- PROBLEM TO WORK ON
Without the pictures, can you quote each line below exactly?
#### INPUT DATA ####
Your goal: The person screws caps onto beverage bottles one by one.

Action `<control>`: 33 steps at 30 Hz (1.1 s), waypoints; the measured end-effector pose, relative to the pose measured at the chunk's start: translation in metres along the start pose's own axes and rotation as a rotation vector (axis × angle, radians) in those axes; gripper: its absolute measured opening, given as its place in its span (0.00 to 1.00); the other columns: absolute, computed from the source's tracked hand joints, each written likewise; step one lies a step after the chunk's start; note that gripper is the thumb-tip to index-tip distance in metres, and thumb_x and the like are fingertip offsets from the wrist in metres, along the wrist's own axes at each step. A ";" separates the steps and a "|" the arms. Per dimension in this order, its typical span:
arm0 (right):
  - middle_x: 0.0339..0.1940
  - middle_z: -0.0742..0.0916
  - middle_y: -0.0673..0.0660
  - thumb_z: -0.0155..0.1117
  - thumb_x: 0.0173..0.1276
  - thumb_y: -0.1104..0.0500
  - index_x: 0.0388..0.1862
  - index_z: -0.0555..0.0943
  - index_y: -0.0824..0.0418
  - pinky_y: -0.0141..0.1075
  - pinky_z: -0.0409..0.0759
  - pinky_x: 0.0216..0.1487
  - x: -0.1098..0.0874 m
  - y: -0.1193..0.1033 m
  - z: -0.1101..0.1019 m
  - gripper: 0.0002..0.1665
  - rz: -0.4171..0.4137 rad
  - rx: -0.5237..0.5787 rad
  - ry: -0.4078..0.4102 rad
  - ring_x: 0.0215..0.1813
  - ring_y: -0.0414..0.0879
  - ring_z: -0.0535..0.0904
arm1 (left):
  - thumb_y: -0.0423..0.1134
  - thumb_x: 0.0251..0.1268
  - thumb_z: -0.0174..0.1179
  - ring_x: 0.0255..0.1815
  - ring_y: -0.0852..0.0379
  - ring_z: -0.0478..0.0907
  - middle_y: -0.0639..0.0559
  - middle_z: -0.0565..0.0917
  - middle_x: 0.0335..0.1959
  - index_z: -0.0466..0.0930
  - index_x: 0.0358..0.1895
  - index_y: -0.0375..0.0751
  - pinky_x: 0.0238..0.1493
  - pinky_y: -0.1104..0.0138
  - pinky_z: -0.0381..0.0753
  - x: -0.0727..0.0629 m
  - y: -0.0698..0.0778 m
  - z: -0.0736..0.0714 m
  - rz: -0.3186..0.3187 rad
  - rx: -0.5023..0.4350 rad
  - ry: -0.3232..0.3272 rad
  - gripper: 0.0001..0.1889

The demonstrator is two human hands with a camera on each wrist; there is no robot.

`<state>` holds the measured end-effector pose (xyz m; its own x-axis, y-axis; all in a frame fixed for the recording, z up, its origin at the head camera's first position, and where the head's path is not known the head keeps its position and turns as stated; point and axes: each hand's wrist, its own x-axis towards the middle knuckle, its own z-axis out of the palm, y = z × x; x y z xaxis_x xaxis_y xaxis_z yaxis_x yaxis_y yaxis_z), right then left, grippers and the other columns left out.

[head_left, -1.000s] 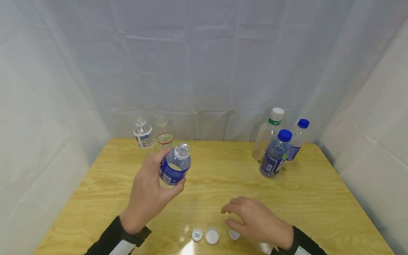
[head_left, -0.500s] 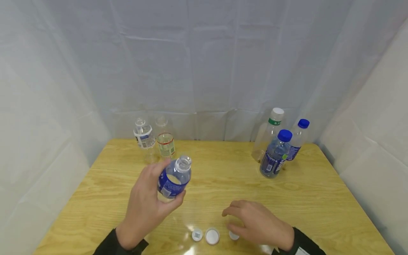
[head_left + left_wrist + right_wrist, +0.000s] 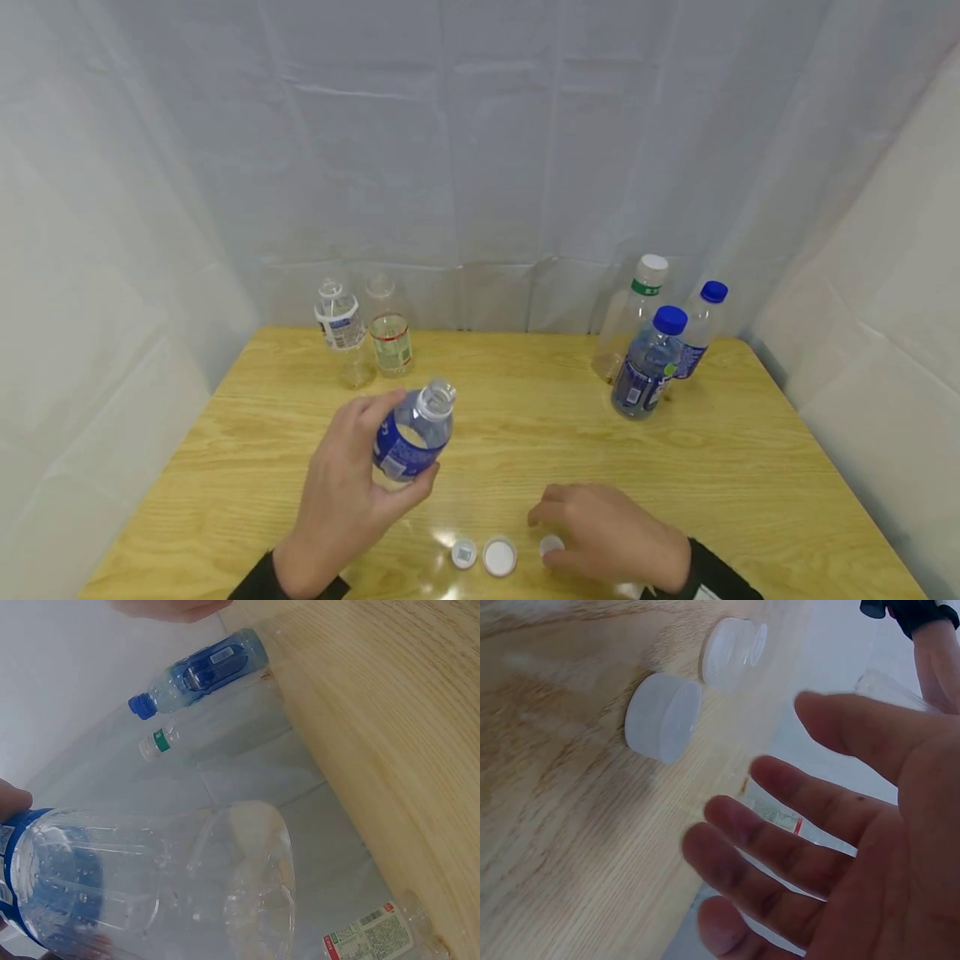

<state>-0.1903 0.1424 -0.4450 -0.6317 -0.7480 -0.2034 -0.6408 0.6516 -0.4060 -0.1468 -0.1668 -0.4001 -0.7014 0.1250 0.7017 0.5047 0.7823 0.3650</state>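
Observation:
In the head view my left hand (image 3: 341,492) grips a clear plastic bottle (image 3: 408,442) with a blue label, thumb and fingers around its body. The bottle's mouth has no cap and leans toward the right. My right hand (image 3: 611,533) hovers low over the table's front, fingers loosely bent, at a small white cap (image 3: 551,546). In the right wrist view nothing sits between the fingers, and a white cap (image 3: 660,716) lies just beyond the fingertips. Two more white caps, a smaller one (image 3: 463,553) and a wider one (image 3: 499,556), lie to its left.
Two uncapped clear bottles (image 3: 392,346) stand at the back left of the wooden table (image 3: 510,400). At the back right are a tall white-capped bottle (image 3: 633,312) and two blue-capped bottles (image 3: 645,375). White sheeting (image 3: 495,167) hangs behind and on both sides.
My left hand has come down and nearer with the bottle, uncovering the bottles behind it. My right hand has lowered slightly, and more of the rightmost cap now shows.

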 end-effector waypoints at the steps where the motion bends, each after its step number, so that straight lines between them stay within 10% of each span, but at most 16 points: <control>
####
- EXERCISE ANSWER
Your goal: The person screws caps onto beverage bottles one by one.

Action `<control>`: 33 steps at 30 Hz (1.1 s), waypoints; the measured end-effector pose, relative to the pose measured at the chunk's start: translation in metres along the start pose's own axes and rotation as a rotation vector (axis × angle, radians) in those axes; gripper: its absolute measured opening, given as its place in its span (0.00 to 1.00); the other columns: absolute, computed from the source's tracked hand joints, each written likewise; step one lies a step after the chunk's start; note that gripper is the thumb-tip to index-tip distance in metres, and thumb_x and the like are fingertip offsets from the wrist in metres, along the wrist's own axes at each step. A ";" separates the steps and a "|" the arms. Per dimension in this order, its typical span:
arm0 (right):
  - middle_x: 0.0339..0.1940
  - middle_z: -0.0742..0.0916
  - middle_y: -0.0673..0.0660
  - thumb_z: -0.0155..0.1117
  - thumb_x: 0.0173..0.1276
  - thumb_y: -0.1104..0.0500
  - index_x: 0.0388..0.1862
  - index_z: -0.0555..0.0943
  - index_y: -0.0824..0.0418
  - pinky_y: -0.0141..0.1075
  - pinky_z: -0.0409..0.0759
  - pinky_x: 0.0216..0.1487
  - x: -0.1098..0.0874 m
  - y: -0.1193..0.1033 m
  - z: -0.1101..0.1019 m
  - gripper: 0.0002..0.1665
  - rz: -0.4171..0.4137 rad
  - rx: -0.5237..0.5787 rad
  - ry: -0.4078..0.4102 rad
  - ring_x: 0.0215..0.1813
  - ring_y: -0.0414..0.0879
  - ring_z: -0.0535..0.0904
arm1 (left):
  - thumb_y: -0.0423..0.1134
  - thumb_x: 0.0251..0.1268
  - thumb_z: -0.0174..0.1179
  - ring_x: 0.0255..0.1815
  - ring_y: -0.0852..0.0379
  - ring_z: -0.0478..0.0907
  - middle_y: -0.0639..0.0559
  - middle_z: -0.0565..0.0917
  - middle_x: 0.0335..0.1959
  - index_z: -0.0466..0.0930
  - index_x: 0.0358..0.1895
  - index_y: -0.0375..0.0751
  - pinky_x: 0.0238..0.1493
  - pinky_y: -0.1104..0.0138
  - pinky_z: -0.0381..0.0753
  - x: -0.0727..0.0629 m
  - y: -0.0698..0.0778 m
  - z: -0.0736..0.0714 m
  - rz: -0.3186..0.3187 rad
  - rx: -0.5023..0.4350 rad
  - ry: -0.3232..0.3272 rad
  - gripper: 0.0001..0.1889

The demonstrator is two human hands with a camera on each wrist; there is no robot.

`<state>` holds the measured end-effector pose (xyz m; its own x-axis, y-axis; all in a frame fixed for the recording, z up, its origin at the head camera's first position, and where the head's path is not known the head keeps its position and turns as stated; point and axes: each hand's wrist, its own x-axis towards the middle knuckle, its own z-axis out of the palm, y = z × x; x y z xaxis_x xaxis_y xaxis_z yaxis_x yaxis_y yaxis_z), right then left, grippers and the other columns left out.

[head_left, -1.000s] 
[head_left, -0.500s] 
[head_left + left_wrist + right_wrist, +0.000s] 

<state>-0.1903 0.1424 -0.4450 -0.6317 -0.7480 -0.2034 -0.6408 0.6516 -0.4060 -0.1468 -0.1668 -0.4001 -0.7014 0.1250 0.7017 0.5047 0.7823 0.3650</state>
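Observation:
In the head view my left hand (image 3: 341,492) grips a clear plastic bottle (image 3: 408,442) with a blue label, thumb and fingers around its body. The bottle's mouth has no cap and leans toward the right. My right hand (image 3: 611,533) hovers low over the table's front, fingers loosely bent, at a small white cap (image 3: 551,546). In the right wrist view nothing sits between the fingers, and a white cap (image 3: 660,716) lies just beyond the fingertips. Two more white caps, a smaller one (image 3: 463,553) and a wider one (image 3: 499,556), lie to its left.
Two uncapped clear bottles (image 3: 392,346) stand at the back left of the wooden table (image 3: 510,400). At the back right are a tall white-capped bottle (image 3: 633,312) and two blue-capped bottles (image 3: 645,375). White sheeting (image 3: 495,167) hangs behind and on both sides.
My left hand has come down and nearer with the bottle, uncovering the bottles behind it. My right hand has lowered slightly, and more of the rightmost cap now shows.
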
 end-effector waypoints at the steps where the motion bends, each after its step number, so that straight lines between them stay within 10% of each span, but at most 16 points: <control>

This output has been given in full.